Your goal
The complete set of records should be given again verbatim.

Records drawn from a dataset
__________

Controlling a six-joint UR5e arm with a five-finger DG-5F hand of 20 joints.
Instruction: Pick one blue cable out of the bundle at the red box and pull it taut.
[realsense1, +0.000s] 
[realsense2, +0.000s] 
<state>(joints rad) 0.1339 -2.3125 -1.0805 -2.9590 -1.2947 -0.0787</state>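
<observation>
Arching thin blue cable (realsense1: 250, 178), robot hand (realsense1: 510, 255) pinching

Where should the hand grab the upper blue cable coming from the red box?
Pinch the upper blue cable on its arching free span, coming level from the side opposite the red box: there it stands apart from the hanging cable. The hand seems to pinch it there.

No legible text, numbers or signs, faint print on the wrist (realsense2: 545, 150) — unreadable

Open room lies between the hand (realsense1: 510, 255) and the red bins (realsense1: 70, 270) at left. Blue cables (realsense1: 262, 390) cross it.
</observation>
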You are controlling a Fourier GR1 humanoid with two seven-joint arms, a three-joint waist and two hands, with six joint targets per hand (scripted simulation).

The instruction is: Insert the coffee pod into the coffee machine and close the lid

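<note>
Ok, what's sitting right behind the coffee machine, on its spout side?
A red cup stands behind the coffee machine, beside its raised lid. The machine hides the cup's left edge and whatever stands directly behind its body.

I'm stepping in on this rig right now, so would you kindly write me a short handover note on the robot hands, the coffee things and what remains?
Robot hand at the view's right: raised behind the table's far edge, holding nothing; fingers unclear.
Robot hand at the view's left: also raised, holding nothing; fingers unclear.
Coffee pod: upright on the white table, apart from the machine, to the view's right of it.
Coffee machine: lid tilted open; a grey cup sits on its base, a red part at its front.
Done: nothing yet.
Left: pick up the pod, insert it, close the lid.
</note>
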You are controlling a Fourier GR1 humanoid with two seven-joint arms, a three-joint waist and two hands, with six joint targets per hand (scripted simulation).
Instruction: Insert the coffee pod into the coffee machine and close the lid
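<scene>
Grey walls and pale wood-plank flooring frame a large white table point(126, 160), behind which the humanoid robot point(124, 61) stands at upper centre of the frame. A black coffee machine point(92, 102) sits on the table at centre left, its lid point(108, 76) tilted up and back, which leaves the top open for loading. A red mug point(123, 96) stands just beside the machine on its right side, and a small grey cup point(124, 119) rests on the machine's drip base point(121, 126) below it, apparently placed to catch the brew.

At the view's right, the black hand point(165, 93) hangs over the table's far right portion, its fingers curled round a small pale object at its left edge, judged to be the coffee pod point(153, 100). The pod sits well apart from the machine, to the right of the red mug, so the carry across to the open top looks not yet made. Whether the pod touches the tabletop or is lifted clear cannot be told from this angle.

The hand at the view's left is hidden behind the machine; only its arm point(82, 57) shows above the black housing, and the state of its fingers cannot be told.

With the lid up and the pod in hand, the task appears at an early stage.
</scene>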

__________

Task solution
Controlling a six-joint UR5e arm with a five-finger DG-5F hand of 20 joints.
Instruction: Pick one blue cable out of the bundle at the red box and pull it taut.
[realsense1, +0.000s] 
[realsense2, +0.000s] 
<state>(joints rad) 0.1339 -2.3125 -1.0805 -2.9590 -1.2947 -0.0787</state>
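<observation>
Arching thin blue cable (realsense1: 250, 178), robot hand (realsense1: 510, 255) pinching

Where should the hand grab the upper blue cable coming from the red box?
Pinch the upper blue cable on its arching free span, coming level from the side opposite the red box: there it stands apart from the hanging cable. The hand seems to pinch it there.

No legible text, numbers or signs, faint print on the wrist (realsense2: 545, 150) — unreadable

Open room lies between the hand (realsense1: 510, 255) and the red bins (realsense1: 70, 270) at left. Blue cables (realsense1: 262, 390) cross it.
</observation>
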You are controlling a Fourier GR1 humanoid with two seven-joint arms, a three-joint waist and two hands, with six joint targets per hand (scripted simulation).

The instruction is: Insert the coffee pod into the coffee machine and close the lid

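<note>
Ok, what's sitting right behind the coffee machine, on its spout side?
A red cup stands behind the coffee machine, beside its raised lid. The machine hides the cup's left edge and whatever stands directly behind its body.

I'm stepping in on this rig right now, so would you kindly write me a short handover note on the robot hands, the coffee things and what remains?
Robot hand at the view's right: raised behind the table's far edge, holding nothing; fingers unclear.
Robot hand at the view's left: also raised, holding nothing; fingers unclear.
Coffee pod: upright on the white table, apart from the machine, to the view's right of it.
Coffee machine: lid tilted open; a grey cup sits on its base, a red part at its front.
Done: nothing yet.
Left: pick up the pod, insert it, close the lid.
</note>
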You are controlling a Fourier GR1 humanoid with two seven-joint arms, a three-joint waist and two hands, with six joint targets per hand (scripted simulation).
Instruction: Insert the coffee pod into the coffee machine and close the lid
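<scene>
Grey walls and pale wood-plank flooring frame a large white table point(126, 160), behind which the humanoid robot point(124, 61) stands at upper centre of the frame. A black coffee machine point(92, 102) sits on the table at centre left, its lid point(108, 76) tilted up and back, which leaves the top open for loading. A red mug point(123, 96) stands just beside the machine on its right side, and a small grey cup point(124, 119) rests on the machine's drip base point(121, 126) below it, apparently placed to catch the brew.

At the view's right, the black hand point(165, 93) hangs over the table's far right portion, its fingers curled round a small pale object at its left edge, judged to be the coffee pod point(153, 100). The pod sits well apart from the machine, to the right of the red mug, so the carry across to the open top looks not yet made. Whether the pod touches the tabletop or is lifted clear cannot be told from this angle.

The hand at the view's left is hidden behind the machine; only its arm point(82, 57) shows above the black housing, and the state of its fingers cannot be told.

With the lid up and the pod in hand, the task appears at an early stage.
</scene>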

This exercise requires no further work.